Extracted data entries
************

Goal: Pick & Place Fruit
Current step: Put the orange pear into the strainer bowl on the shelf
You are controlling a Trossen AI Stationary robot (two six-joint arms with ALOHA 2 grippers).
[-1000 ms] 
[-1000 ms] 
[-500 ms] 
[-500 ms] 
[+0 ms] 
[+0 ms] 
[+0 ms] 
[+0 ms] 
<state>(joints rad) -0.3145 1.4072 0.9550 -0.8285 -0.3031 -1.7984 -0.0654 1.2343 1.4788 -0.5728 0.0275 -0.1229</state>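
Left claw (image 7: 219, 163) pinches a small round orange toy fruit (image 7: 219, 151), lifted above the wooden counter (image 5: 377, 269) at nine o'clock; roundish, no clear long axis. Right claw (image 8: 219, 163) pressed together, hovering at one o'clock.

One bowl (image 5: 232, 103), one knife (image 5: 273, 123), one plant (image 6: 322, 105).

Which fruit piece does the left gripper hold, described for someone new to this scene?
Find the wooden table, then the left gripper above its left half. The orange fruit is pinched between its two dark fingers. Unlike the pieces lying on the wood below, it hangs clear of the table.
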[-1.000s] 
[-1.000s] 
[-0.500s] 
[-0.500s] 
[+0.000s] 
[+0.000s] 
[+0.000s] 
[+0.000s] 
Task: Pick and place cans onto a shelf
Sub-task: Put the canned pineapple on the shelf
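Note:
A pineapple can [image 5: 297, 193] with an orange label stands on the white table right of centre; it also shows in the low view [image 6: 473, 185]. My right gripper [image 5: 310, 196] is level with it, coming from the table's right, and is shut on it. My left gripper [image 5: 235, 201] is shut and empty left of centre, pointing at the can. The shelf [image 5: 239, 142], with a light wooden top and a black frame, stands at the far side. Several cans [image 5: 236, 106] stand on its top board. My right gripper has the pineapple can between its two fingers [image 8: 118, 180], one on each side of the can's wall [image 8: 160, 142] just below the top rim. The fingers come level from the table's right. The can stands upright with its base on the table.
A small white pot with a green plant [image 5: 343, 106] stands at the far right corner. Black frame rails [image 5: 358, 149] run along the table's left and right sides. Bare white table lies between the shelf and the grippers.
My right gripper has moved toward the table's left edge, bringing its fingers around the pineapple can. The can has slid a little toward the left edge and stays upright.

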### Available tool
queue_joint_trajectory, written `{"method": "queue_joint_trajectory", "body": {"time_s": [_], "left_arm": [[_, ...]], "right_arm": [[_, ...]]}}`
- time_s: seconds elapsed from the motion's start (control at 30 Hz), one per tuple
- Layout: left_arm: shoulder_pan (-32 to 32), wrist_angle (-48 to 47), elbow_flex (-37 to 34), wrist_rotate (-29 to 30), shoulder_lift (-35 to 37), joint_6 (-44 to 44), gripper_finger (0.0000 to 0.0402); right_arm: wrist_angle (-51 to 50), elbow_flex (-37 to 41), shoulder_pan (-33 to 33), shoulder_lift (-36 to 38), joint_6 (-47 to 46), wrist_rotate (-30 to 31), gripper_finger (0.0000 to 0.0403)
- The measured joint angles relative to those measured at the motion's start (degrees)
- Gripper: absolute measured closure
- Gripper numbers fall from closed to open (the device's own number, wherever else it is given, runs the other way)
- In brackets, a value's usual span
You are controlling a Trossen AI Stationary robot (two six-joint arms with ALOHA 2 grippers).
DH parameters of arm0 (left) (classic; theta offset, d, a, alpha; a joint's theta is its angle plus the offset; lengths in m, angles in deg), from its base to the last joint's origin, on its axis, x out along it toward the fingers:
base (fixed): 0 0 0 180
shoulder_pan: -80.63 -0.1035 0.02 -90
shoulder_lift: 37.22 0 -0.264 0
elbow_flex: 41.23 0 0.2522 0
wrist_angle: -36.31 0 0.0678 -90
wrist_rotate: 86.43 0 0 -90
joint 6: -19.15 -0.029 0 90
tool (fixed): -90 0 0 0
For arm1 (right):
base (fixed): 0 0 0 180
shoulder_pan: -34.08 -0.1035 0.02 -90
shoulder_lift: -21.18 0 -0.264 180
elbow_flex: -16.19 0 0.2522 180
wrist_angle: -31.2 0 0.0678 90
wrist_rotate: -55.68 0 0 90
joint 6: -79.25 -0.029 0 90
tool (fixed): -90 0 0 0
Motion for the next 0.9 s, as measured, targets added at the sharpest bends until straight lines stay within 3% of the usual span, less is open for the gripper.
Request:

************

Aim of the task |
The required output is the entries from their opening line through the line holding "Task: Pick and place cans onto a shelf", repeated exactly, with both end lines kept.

Your solution |
Goal: Pick & Place Fruit
Current step: Put the orange pear into the strainer bowl on the shelf
You are controlling a Trossen AI Stationary robot (two six-joint arms with ALOHA 2 grippers).
[-1000 ms] 
[-1000 ms] 
[-500 ms] 
[-500 ms] 
[+0 ms] 
[+0 ms] 
[+0 ms] 
[+0 ms] 
<state>(joints rad) -0.3145 1.4072 0.9550 -0.8285 -0.3031 -1.7984 -0.0654 1.2343 1.4788 -0.5728 0.0275 -0.1229</state>
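Left claw (image 7: 219, 163) pinches a small round orange toy fruit (image 7: 219, 151), lifted above the wooden counter (image 5: 377, 269) at nine o'clock; roundish, no clear long axis. Right claw (image 8: 219, 163) pressed together, hovering at one o'clock.

One bowl (image 5: 232, 103), one knife (image 5: 273, 123), one plant (image 6: 322, 105).

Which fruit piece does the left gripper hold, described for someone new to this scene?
Find the wooden table, then the left gripper above its left half. The orange fruit is pinched between its two dark fingers. Unlike the pieces lying on the wood below, it hangs clear of the table.
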[-1.000s] 
[-1.000s] 
[-0.500s] 
[-0.500s] 
[+0.000s] 
[+0.000s] 
[+0.000s] 
[+0.000s] 
Task: Pick and place cans onto a shelf

This output contains the complete answer.